**YOUR INSTRUCTIONS**:
Every entry in the data is to be written out exactly; no picture belongs in the copy.

**MATERIAL PROVIDED**:
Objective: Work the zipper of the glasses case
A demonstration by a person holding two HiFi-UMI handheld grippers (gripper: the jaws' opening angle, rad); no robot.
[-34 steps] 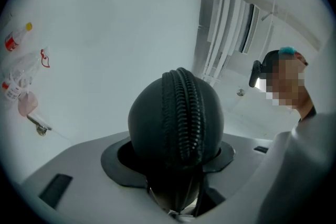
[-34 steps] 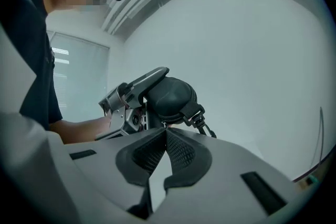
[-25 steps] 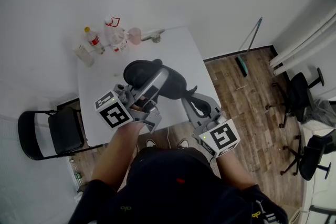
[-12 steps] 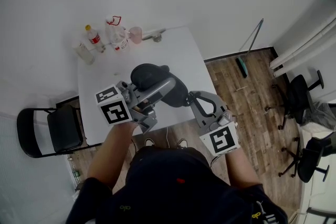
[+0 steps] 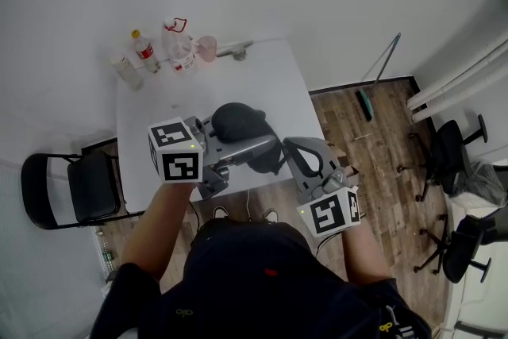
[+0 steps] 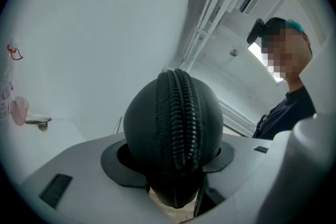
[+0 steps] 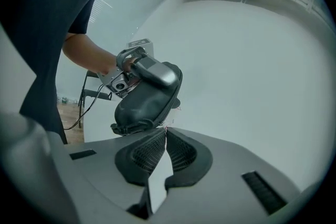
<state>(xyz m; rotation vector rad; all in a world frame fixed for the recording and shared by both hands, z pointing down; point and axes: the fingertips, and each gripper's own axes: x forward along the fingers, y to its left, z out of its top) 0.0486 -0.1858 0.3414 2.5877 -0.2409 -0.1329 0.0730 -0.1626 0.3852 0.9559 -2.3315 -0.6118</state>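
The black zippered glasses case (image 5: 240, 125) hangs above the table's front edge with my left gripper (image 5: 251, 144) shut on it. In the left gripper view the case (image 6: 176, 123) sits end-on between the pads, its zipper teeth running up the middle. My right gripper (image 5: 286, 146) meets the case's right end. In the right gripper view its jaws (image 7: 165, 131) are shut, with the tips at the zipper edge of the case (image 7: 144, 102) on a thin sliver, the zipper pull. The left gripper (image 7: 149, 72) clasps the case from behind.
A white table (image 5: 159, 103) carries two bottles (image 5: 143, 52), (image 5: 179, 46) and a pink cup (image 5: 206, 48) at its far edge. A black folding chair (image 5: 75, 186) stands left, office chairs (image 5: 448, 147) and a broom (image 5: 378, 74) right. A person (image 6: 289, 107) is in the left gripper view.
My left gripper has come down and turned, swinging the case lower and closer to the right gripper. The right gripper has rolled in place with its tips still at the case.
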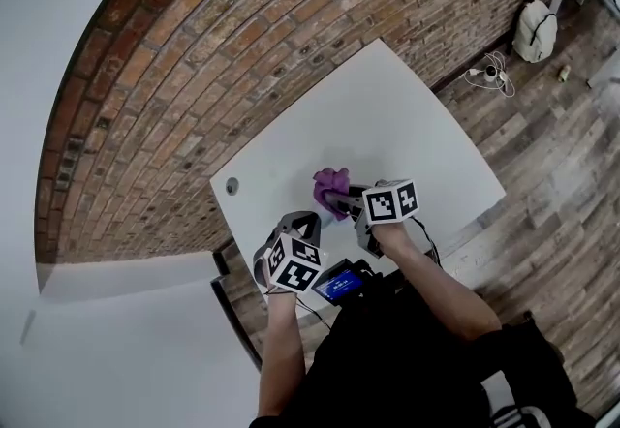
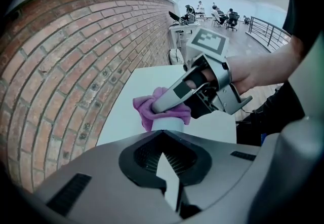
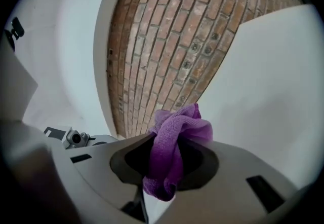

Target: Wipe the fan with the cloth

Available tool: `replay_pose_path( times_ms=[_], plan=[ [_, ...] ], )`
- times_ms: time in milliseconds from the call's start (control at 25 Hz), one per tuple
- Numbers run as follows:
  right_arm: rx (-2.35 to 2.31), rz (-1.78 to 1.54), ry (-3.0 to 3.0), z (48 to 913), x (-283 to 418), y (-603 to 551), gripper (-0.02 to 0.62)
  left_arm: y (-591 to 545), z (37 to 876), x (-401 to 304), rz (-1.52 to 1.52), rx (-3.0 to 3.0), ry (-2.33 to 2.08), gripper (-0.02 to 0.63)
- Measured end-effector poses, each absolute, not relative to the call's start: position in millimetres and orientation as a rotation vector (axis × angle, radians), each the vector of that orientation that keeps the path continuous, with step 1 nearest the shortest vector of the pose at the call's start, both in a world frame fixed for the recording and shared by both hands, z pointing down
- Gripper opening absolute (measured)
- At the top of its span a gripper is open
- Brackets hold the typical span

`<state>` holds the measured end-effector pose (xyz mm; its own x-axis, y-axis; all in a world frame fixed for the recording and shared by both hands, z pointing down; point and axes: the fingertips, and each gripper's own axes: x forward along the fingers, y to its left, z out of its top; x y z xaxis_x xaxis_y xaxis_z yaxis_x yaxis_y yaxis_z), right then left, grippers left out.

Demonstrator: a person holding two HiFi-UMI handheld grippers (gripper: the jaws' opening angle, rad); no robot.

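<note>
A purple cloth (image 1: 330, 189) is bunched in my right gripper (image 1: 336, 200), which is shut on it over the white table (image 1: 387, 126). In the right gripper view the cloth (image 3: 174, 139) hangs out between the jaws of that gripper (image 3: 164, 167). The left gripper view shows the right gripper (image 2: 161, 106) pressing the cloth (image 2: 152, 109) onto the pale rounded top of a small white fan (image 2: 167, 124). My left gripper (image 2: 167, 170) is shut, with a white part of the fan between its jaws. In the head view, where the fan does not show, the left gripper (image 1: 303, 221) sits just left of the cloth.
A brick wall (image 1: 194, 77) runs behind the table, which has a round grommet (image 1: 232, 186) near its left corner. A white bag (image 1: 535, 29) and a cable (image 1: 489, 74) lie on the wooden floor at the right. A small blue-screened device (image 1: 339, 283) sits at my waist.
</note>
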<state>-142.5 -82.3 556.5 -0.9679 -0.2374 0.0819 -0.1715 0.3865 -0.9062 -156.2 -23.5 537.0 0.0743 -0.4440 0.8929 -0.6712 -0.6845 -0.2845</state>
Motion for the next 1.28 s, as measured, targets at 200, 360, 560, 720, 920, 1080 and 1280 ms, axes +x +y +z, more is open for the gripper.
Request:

**RESULT OF THE TASK**:
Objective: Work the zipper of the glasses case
A demonstration by a person holding two HiFi-UMI handheld grippers (gripper: the jaws' opening angle, rad); no robot.
[-34 steps] 
[-34 steps] 
[-25 steps] 
[-12 steps] 
[+0 steps] 
[+0 steps] 
[+0 steps] 
<state>(xyz m; rotation vector rad; all in a world frame fixed for the recording and shared by both hands, z pointing down; point and axes: the fingertips, and each gripper's own axes: x forward along the fingers, y to its left, z out of its top) 0.0486 -0.1858 0.3414 2.5877 -0.2409 -0.1329 0.0730 -0.1626 0.3852 0.9559 -2.3315 -0.6118</state>
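The black zippered glasses case (image 5: 240, 125) hangs above the table's front edge with my left gripper (image 5: 251, 144) shut on it. In the left gripper view the case (image 6: 176, 123) sits end-on between the pads, its zipper teeth running up the middle. My right gripper (image 5: 286, 146) meets the case's right end. In the right gripper view its jaws (image 7: 165, 131) are shut, with the tips at the zipper edge of the case (image 7: 144, 102) on a thin sliver, the zipper pull. The left gripper (image 7: 149, 72) clasps the case from behind.
A white table (image 5: 159, 103) carries two bottles (image 5: 143, 52), (image 5: 179, 46) and a pink cup (image 5: 206, 48) at its far edge. A black folding chair (image 5: 75, 186) stands left, office chairs (image 5: 448, 147) and a broom (image 5: 378, 74) right. A person (image 6: 289, 107) is in the left gripper view.
My left gripper has come down and turned, swinging the case lower and closer to the right gripper. The right gripper has rolled in place with its tips still at the case.
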
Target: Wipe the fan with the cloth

Available tool: `replay_pose_path( times_ms=[_], plan=[ [_, ...] ], )`
- times_ms: time in milliseconds from the call's start (control at 25 Hz), one per tuple
- Numbers run as follows:
  right_arm: rx (-2.35 to 2.31), rz (-1.78 to 1.54), ry (-3.0 to 3.0), z (48 to 913), x (-283 to 418), y (-603 to 551), gripper (-0.02 to 0.62)
  left_arm: y (-591 to 545), z (37 to 876), x (-401 to 304), rz (-1.52 to 1.52), rx (-3.0 to 3.0), ry (-2.33 to 2.08), gripper (-0.02 to 0.63)
- Measured end-effector poses, each absolute, not relative to the call's start: position in millimetres and orientation as a rotation vector (axis × angle, radians), each the vector of that orientation that keeps the path continuous, with step 1 nearest the shortest vector of the pose at the call's start, both in a world frame fixed for the recording and shared by both hands, z pointing down
- Gripper opening absolute (measured)
- At the top of its span a gripper is open
- Brackets hold the typical span

`<state>` holds the measured end-effector pose (xyz mm; its own x-axis, y-axis; all in a world frame fixed for the recording and shared by both hands, z pointing down; point and axes: the fingertips, and each gripper's own axes: x forward along the fingers, y to its left, z out of its top; x y z xaxis_x xaxis_y xaxis_z yaxis_x yaxis_y yaxis_z), right then left, grippers left out.

Demonstrator: a person holding two HiFi-UMI handheld grippers (gripper: the jaws' opening angle, rad); no robot.

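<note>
A purple cloth (image 1: 330, 189) is bunched in my right gripper (image 1: 336, 200), which is shut on it over the white table (image 1: 387, 126). In the right gripper view the cloth (image 3: 174, 139) hangs out between the jaws of that gripper (image 3: 164, 167). The left gripper view shows the right gripper (image 2: 161, 106) pressing the cloth (image 2: 152, 109) onto the pale rounded top of a small white fan (image 2: 167, 124). My left gripper (image 2: 167, 170) is shut, with a white part of the fan between its jaws. In the head view, where the fan does not show, the left gripper (image 1: 303, 221) sits just left of the cloth.
A brick wall (image 1: 194, 77) runs behind the table, which has a round grommet (image 1: 232, 186) near its left corner. A white bag (image 1: 535, 29) and a cable (image 1: 489, 74) lie on the wooden floor at the right. A small blue-screened device (image 1: 339, 283) sits at my waist.
</note>
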<state>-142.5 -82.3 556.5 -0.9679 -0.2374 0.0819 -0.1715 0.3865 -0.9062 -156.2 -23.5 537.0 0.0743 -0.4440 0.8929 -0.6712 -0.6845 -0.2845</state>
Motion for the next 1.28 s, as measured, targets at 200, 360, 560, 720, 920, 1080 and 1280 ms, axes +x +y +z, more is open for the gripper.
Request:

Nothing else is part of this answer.